With a lifespan of approximately 35 to 40 years, some have pointed to the fact a nuclear station decommissioning “peak” will occur from 2020 to 2030, and that this will present technological and environmental challenges. In my opinion these challenges will be met.

Reactors worldwide

Of the reactor types, 22% are either Boiling Water Reactors (BWR) or Advanced Boiling Water Reactors (ABWR) while 62% are Pressurised Water Reactors (PWR) of different hues.
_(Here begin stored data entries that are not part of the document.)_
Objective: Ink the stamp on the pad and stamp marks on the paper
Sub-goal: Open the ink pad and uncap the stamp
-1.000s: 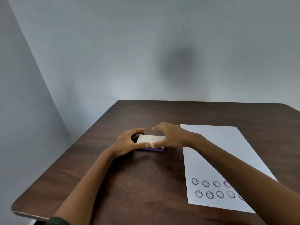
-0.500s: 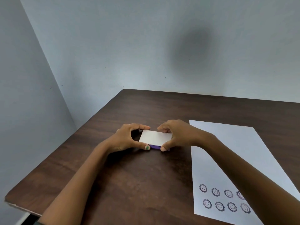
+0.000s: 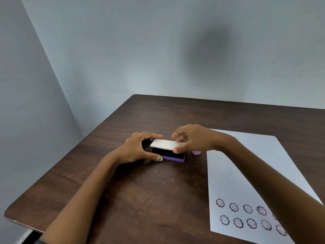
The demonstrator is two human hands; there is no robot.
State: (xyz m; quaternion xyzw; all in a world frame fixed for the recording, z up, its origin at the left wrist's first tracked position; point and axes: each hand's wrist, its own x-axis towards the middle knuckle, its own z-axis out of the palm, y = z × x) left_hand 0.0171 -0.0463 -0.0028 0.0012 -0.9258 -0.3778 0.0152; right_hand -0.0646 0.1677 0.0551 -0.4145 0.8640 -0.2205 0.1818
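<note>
Lifting is evident at the ink pad [image 3: 173,156]: your right hand [image 3: 195,140] pinches the white lid [image 3: 168,144] by its right end, thumb below and fingers above, raised and tilted over the dark pad surface. Your left hand [image 3: 139,148] clamps the purple base at its left end, thumb on the near edge. The pad's long axis runs left to right on the table [image 3: 140,191]. A lilac stamp [image 3: 196,152] stands just right of it, mostly hidden by your right hand. The paper [image 3: 246,173], lying further right, carries two rows of flower-face marks [image 3: 233,207].
</note>
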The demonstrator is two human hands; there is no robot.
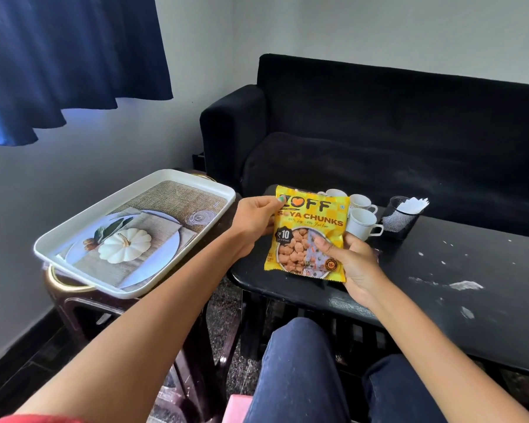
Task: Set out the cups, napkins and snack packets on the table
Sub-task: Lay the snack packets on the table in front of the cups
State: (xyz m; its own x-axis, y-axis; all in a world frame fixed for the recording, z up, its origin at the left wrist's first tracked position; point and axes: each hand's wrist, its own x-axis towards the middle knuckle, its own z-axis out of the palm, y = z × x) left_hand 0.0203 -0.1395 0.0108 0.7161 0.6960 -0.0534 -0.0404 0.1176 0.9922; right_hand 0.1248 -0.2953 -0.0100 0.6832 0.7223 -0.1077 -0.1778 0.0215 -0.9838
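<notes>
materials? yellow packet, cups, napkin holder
Yellow packet: looks like glossy printed plastic film, going by its sheen, crinkles and crimped edges. Cups: smooth glazed white, probably ceramic, though hard plastic can't be ruled out. Napkin holder: black see-through mesh, likely wire metal.
</notes>
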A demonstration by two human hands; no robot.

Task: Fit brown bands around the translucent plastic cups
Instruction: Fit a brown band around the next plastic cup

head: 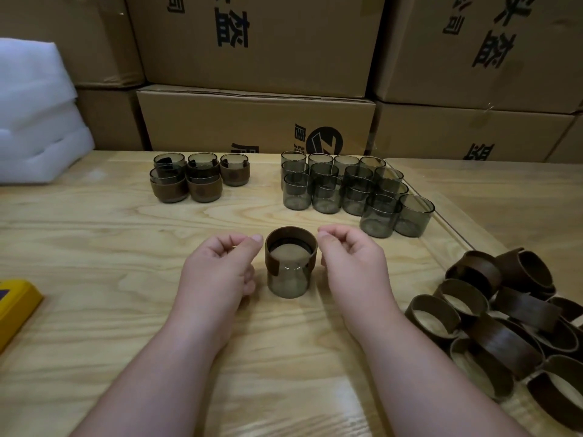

Most of the remaining reactors are the Canadian designed CANDU systems (or their derivatives in India) that operate with heavy water and natural uranium, or the AGR (graphite moderated, gas cooled) reactors developed in the UK from the early Magnox (metal fuel) reactors.

Modern designs

Newer models (those you would buy off the shelf if you went shopping for one today) are more modular, smaller, simpler with fewer pumps and valves etc., and they have what are called “passive” safety features.

These features are very important because they mean that you can continue to cool the reactors, even if you lose all electricity supply.

Dramatic advances in computers in the last two decades have also had a major impact on the control systems for reactors, improvements that are gradually being retrofitted to existing reactors, expanding their ability to diagnose and cope with issues that might occur through foreseen or unforeseen circumstances.

This will have a significant impact on the training of reactor staff, who already have available to them full-scale simulators that mimic real and imagined events, and on the capacity of the industry to share technological information.

The standardisation to a few reactor designs will also help the move towards international oversight and analysis of safety issues and approval of designs; this in turn will take some of the burden off individual countries that might be temped to reinvent the wheel.

What happens now?

Of course, the ongoing Japan crisis is not an easy situation to deal with and will doubtlessly have repercussions for the entire nuclear industry. Already, countries with significant nuclear installations are looking at the age of their fleets in the light of what has happened here.

Germany, which gets about 28% of its electricity from reactors, has paused operation of its older reactors until they can be re-evaluated.

China has temporarily stopped construction of the many new reactors it has on its drawing boards – currently 34 approved with work on another 26 initiated – and the UK is going to look again at its plans.

But the likely result of these and similar actions in other countries is a pause, rather than a cancellation of nuclear reactor production.

The Chinese government, for example, might worry that it cannot meet any of its carbon-emission targets without a large-scale low-emissions technology such as nuclear.

The needs for stable large-scale electricity supplies and lower carbon emissions are issues that won’t go away easily, not for any nation.

Nuclear has long been part of the solution, and I believe this remains the case.